Aim of the exercise - The entries below contain a line with "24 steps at" and a line with "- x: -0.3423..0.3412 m". Quote exactly those two lines and all lines between them.

[Saved entries]
------------------------------

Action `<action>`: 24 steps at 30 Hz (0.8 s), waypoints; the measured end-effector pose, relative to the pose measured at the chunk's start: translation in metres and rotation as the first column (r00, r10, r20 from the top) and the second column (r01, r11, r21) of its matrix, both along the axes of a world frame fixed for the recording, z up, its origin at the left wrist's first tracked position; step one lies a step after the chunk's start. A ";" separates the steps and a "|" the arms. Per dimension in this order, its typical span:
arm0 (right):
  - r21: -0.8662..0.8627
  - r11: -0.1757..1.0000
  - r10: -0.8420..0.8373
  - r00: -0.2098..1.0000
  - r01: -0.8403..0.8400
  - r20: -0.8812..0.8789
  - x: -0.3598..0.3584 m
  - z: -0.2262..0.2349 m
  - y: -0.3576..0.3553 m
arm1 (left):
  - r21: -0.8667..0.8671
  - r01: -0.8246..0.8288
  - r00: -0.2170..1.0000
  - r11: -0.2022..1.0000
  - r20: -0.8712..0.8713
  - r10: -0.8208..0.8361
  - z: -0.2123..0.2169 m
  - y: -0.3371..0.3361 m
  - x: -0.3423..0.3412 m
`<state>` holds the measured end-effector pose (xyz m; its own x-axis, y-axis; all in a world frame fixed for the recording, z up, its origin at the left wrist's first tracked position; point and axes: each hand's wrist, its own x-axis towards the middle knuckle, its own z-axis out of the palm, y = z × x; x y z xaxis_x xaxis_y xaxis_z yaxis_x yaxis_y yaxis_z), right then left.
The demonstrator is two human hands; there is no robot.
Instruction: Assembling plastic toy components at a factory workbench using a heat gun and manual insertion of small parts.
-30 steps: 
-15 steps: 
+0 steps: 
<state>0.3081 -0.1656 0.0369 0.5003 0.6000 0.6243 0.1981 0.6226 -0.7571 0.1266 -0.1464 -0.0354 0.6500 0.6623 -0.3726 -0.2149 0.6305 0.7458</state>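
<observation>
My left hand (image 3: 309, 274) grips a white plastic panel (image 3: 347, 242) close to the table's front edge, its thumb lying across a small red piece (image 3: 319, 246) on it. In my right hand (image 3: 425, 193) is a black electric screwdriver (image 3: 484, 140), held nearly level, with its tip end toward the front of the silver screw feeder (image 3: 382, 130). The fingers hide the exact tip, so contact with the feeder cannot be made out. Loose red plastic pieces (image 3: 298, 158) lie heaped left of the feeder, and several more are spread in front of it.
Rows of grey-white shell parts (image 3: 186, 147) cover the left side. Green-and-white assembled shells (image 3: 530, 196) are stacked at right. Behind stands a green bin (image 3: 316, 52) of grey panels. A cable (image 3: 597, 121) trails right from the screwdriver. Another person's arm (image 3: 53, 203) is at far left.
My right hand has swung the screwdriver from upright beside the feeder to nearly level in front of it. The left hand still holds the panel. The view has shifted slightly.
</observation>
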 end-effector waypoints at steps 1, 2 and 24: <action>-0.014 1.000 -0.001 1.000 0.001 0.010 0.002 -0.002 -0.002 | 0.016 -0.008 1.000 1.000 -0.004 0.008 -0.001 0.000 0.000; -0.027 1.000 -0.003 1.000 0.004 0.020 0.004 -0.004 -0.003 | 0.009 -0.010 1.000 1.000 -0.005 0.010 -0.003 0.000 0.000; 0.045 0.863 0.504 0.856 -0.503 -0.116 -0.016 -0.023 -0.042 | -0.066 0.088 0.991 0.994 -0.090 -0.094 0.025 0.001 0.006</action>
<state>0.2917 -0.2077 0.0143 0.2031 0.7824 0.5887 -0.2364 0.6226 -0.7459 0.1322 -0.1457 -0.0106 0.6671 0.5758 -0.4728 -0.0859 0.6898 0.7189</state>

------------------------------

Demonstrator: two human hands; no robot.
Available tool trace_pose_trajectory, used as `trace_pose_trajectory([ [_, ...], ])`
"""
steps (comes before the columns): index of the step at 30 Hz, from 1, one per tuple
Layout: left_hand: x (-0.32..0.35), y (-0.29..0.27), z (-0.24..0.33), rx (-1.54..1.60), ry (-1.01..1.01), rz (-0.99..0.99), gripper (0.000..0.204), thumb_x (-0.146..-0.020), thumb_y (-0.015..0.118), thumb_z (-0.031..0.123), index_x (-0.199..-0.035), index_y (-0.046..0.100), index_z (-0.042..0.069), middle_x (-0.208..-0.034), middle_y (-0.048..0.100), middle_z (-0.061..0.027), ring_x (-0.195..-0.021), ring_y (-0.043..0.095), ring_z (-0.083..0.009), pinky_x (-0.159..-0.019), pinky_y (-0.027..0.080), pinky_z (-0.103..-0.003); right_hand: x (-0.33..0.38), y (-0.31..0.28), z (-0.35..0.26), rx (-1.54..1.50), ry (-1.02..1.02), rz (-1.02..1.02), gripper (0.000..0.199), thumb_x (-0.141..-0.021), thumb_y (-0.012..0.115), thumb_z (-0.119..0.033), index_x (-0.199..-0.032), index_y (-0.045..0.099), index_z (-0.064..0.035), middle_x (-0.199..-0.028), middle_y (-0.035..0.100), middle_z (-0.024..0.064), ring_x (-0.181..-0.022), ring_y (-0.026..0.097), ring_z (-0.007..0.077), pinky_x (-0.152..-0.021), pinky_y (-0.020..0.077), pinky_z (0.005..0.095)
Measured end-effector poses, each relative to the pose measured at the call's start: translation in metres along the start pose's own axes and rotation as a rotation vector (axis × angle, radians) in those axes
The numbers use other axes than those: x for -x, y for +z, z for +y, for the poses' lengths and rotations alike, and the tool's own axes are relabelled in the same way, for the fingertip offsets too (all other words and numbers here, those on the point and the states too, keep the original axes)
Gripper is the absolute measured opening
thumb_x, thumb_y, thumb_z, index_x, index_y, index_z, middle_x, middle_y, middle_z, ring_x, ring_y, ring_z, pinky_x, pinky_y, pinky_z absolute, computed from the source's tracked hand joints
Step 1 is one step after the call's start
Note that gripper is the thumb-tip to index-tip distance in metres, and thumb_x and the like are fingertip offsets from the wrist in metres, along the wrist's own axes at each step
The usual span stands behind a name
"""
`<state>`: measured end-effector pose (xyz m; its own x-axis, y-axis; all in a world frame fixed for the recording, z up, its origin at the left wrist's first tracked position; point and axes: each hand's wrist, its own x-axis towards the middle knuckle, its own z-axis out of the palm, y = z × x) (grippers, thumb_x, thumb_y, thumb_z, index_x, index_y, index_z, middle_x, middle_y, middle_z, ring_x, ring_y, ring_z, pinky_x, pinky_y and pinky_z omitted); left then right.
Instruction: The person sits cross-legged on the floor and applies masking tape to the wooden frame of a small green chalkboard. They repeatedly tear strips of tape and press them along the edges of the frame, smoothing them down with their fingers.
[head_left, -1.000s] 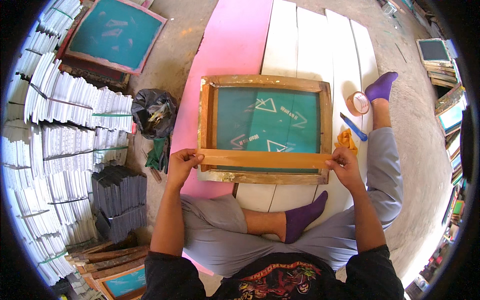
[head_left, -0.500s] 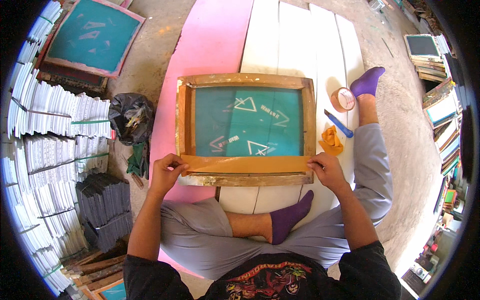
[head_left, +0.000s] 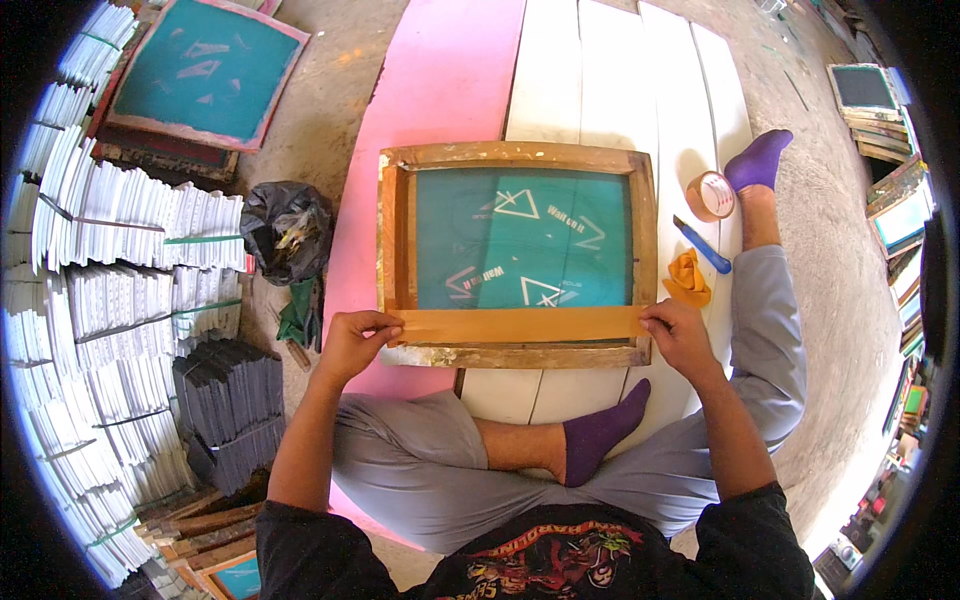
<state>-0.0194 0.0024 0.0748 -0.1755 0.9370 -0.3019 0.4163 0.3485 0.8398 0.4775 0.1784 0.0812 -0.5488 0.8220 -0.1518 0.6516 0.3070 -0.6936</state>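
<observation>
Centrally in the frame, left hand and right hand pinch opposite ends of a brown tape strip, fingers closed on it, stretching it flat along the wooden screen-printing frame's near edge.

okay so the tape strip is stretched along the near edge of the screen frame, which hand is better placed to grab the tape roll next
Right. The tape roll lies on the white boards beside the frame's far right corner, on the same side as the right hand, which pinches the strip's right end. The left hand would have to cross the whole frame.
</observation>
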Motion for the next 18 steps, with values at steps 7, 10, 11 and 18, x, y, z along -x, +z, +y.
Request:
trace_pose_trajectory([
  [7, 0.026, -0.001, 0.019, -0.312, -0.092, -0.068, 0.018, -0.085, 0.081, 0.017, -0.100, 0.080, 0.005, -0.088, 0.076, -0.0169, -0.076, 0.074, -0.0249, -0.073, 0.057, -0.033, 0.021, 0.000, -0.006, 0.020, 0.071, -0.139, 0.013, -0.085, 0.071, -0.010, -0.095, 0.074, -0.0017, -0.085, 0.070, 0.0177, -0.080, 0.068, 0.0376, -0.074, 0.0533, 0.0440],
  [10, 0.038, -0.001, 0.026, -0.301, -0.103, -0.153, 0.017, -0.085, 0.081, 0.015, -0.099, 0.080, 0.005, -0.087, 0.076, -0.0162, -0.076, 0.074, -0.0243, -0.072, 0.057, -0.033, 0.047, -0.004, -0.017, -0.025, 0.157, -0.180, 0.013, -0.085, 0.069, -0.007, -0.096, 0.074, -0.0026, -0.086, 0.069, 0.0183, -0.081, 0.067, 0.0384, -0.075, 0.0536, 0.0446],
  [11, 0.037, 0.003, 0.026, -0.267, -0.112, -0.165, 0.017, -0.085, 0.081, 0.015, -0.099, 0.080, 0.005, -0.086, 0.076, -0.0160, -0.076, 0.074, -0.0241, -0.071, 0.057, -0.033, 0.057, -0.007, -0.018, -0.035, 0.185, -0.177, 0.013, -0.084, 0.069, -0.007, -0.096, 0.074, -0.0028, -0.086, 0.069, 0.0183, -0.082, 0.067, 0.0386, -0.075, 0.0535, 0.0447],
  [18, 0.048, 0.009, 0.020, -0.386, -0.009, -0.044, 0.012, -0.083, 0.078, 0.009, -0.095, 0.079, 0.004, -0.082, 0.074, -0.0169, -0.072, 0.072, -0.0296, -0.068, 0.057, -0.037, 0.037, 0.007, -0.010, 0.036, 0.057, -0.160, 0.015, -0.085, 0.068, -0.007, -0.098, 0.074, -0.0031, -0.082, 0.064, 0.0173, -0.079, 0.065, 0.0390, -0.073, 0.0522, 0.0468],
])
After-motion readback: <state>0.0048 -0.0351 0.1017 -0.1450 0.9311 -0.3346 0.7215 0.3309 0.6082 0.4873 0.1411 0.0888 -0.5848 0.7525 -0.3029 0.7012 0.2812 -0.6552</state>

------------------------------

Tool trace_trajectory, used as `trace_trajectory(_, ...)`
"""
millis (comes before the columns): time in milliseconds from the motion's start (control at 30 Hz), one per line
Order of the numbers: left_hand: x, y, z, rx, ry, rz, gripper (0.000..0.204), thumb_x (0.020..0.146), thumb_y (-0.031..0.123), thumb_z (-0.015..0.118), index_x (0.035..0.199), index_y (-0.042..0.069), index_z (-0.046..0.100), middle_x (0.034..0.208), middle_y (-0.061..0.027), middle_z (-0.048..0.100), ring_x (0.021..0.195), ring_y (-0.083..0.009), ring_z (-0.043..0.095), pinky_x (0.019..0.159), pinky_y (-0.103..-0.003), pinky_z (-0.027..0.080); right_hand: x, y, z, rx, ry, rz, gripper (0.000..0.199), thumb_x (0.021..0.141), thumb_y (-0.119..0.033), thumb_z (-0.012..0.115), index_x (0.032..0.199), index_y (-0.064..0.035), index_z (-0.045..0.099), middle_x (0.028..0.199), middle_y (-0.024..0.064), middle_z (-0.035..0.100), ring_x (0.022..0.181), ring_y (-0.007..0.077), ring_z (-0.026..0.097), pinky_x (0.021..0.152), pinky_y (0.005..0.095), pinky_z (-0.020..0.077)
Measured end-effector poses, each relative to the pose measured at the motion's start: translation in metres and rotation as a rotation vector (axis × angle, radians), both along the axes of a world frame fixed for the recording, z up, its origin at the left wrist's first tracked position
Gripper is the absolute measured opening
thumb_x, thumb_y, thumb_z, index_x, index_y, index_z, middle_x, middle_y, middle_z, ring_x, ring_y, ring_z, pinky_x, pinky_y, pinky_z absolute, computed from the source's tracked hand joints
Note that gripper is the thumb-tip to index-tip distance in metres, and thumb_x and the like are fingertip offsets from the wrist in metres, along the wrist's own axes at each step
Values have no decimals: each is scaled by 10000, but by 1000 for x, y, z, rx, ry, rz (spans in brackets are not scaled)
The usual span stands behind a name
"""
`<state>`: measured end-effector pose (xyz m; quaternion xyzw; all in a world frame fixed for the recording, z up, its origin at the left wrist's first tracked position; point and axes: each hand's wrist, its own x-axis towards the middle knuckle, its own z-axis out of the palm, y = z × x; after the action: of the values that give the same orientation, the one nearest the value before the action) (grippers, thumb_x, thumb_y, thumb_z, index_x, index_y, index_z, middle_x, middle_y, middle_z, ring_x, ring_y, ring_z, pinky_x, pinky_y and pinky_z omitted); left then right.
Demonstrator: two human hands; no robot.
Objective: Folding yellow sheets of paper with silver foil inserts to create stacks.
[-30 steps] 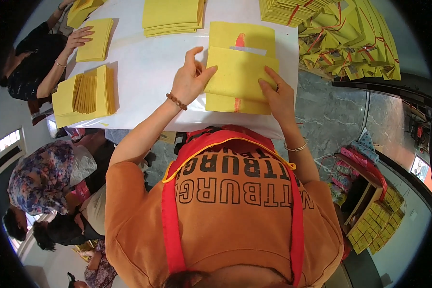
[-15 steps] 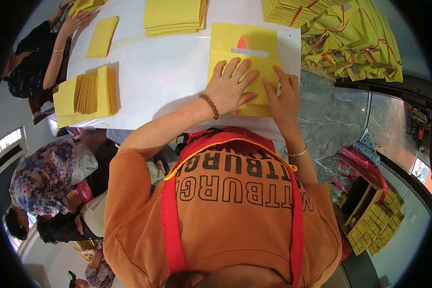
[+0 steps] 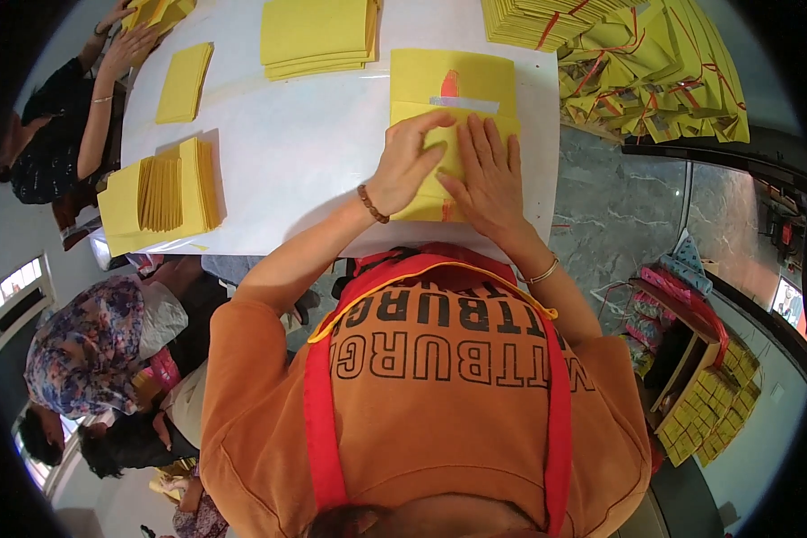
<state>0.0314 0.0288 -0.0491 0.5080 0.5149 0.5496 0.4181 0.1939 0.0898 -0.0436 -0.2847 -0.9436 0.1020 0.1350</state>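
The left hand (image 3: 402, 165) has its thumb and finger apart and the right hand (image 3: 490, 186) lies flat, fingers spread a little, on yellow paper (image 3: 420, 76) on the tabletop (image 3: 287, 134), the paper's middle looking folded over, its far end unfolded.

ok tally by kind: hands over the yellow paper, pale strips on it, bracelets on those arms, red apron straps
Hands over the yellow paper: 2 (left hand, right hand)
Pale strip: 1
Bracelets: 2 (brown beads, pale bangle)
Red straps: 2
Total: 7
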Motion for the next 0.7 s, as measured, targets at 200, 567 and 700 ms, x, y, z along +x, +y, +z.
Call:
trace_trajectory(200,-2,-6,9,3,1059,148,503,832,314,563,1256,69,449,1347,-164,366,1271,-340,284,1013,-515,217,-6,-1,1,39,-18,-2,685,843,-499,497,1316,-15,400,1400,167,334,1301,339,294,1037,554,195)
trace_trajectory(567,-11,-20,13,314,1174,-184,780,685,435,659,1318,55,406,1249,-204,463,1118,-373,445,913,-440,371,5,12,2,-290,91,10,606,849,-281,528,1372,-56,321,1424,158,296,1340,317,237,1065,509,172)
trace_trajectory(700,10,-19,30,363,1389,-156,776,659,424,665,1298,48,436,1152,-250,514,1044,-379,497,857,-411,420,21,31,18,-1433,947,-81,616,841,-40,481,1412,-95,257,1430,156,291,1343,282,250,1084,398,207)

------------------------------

Problem solution -
Action `<action>`: 24 steps at 30 Hz (0.8 s), waypoints; the measured end-effector pose, relative to the pose measured at the chunk's start: translation in metres and rotation as the first column (r00, r10, r20 from the top) and the second column (r01, r11, r21) of its matrix, both along the axes of a world frame fixed for the recording, z up, its origin at the left wrist's first tracked position; step one lies a step after the chunk's start. A ";" separates the steps and a "|" the arms. Per dimension in this order, its typical span:
arm0 (right):
  - r21: -0.8662..0.8627
  - r11: -0.1757..1.0000
  - r10: -0.8420..0.8373
  - r00: -0.2098..1.0000
  - r01: -0.8403..0.8400
  - r20: -0.8812..0.8789
  - x: -0.3598..0.3584 m
  - z: -0.2262..0.2349 m
  - y: -0.3576..0.3553 m
arm1 (left):
  - r21: -0.8667..0.8671
  - r01: -0.8246..0.8288
  - r00: -0.2170..1.0000
  - r11: -0.2022..1.0000
  - r20: -0.8712..0.8713
  - r10: -0.8208..0.8361
  - z: -0.2123..0.2169 m
  - y: -0.3371..0.3361 m
  - x: -0.3423..0.3412 m

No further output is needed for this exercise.